__Problem requirements__: Word for word, retype every line of the data.

__Information shown__:
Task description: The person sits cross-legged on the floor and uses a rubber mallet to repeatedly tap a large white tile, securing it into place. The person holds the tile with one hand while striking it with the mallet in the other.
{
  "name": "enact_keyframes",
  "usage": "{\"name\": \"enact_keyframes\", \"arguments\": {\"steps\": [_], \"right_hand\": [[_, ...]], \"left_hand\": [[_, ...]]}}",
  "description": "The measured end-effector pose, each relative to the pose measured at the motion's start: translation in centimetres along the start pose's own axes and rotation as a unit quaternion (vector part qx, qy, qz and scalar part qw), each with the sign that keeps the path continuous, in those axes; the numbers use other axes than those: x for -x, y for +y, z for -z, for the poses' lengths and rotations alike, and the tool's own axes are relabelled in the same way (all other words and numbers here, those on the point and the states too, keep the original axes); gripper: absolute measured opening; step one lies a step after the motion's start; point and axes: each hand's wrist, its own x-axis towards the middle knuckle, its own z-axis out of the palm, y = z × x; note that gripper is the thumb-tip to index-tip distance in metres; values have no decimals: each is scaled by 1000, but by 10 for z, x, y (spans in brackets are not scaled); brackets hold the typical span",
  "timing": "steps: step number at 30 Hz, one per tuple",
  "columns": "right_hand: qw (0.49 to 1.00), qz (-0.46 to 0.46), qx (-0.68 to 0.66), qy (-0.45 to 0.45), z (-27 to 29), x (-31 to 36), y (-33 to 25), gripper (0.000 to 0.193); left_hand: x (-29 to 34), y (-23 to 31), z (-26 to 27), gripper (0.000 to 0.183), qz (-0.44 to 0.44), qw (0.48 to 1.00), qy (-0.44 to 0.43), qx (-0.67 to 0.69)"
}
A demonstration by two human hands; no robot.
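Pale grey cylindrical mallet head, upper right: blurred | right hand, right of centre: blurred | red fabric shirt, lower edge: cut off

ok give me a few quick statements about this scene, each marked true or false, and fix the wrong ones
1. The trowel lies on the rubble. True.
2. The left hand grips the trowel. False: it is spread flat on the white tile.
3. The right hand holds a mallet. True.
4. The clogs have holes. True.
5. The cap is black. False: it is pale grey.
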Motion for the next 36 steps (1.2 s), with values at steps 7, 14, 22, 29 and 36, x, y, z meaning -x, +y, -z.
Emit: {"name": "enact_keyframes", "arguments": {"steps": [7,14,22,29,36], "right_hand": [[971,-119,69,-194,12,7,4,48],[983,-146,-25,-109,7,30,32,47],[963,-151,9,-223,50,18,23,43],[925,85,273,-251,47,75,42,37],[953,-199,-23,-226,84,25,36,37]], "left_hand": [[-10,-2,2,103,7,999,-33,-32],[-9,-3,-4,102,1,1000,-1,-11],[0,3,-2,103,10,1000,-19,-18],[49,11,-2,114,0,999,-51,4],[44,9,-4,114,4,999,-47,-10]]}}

__Answer for this exercise__:
Task description: The person sits cross-legged on the floor and uses a rubber mallet to repeatedly tap a large white tile, securing it into place. The person holds the tile with one hand while striking it with the mallet in the other.
{
  "name": "enact_keyframes",
  "usage": "{\"name\": \"enact_keyframes\", \"arguments\": {\"steps\": [_], \"right_hand\": [[_, ...]], \"left_hand\": [[_, ...]]}}",
  "description": "The measured end-effector pose, each relative to the pose measured at the motion's start: translation in centimetres along the start pose's own axes and rotation as a unit quaternion (vector part qx, qy, qz and scalar part qw), each with the sign that keeps the path continuous, in those axes; the numbers use other axes than those: x for -x, y for +y, z for -z, for the poses' lengths and rotations alike, and the tool's own axes are relabelled in the same way (all other words and numbers here, those on the point and the states too, keep the original axes); gripper: absolute measured opening; step one lies a step after the motion's start; point and axes: each hand's wrist, its own x-axis towards the middle knuckle, its own z-axis out of the palm, y = z × x; note that gripper is the thumb-tip to index-tip distance in metres; values have no decimals: each is scaled by 1000, but by 10 for z, x, y (spans in brackets are not scaled); brackets hold the typical span",
  "timing": "steps: step number at 30 Hz, one per tuple",
  "columns": "right_hand: qw (0.49 to 1.00), qz (-0.46 to 0.46), qx (-0.68 to 0.66), qy (-0.45 to 0.45), z (-27 to 29), x (-31 to 36), y (-33 to 25), gripper (0.000 to 0.193); left_hand: x (-29 to 34), y (-23 to 31), z (-26 to 27), gripper (0.000 to 0.183), qz (-0.44 to 0.44), qw (0.48 to 1.00), qy (-0.44 to 0.43), qx (-0.67 to 0.69)"
}
A demonstration by two human hands; no robot.
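Pale grey cylindrical mallet head, upper right: blurred | right hand, right of centre: blurred | red fabric shirt, lower edge: cut off

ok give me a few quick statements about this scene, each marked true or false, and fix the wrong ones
1. The trowel lies on the rubble. True.
2. The left hand grips the trowel. False: it is spread flat on the white tile.
3. The right hand holds a mallet. True.
4. The clogs have holes. True.
5. The cap is black. False: it is pale grey.
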Motion for the next 36 steps (1.2 s), with values at steps 7, 14, 22, 29 and 36, x, y, z meaning -x, +y, -z.
Emit: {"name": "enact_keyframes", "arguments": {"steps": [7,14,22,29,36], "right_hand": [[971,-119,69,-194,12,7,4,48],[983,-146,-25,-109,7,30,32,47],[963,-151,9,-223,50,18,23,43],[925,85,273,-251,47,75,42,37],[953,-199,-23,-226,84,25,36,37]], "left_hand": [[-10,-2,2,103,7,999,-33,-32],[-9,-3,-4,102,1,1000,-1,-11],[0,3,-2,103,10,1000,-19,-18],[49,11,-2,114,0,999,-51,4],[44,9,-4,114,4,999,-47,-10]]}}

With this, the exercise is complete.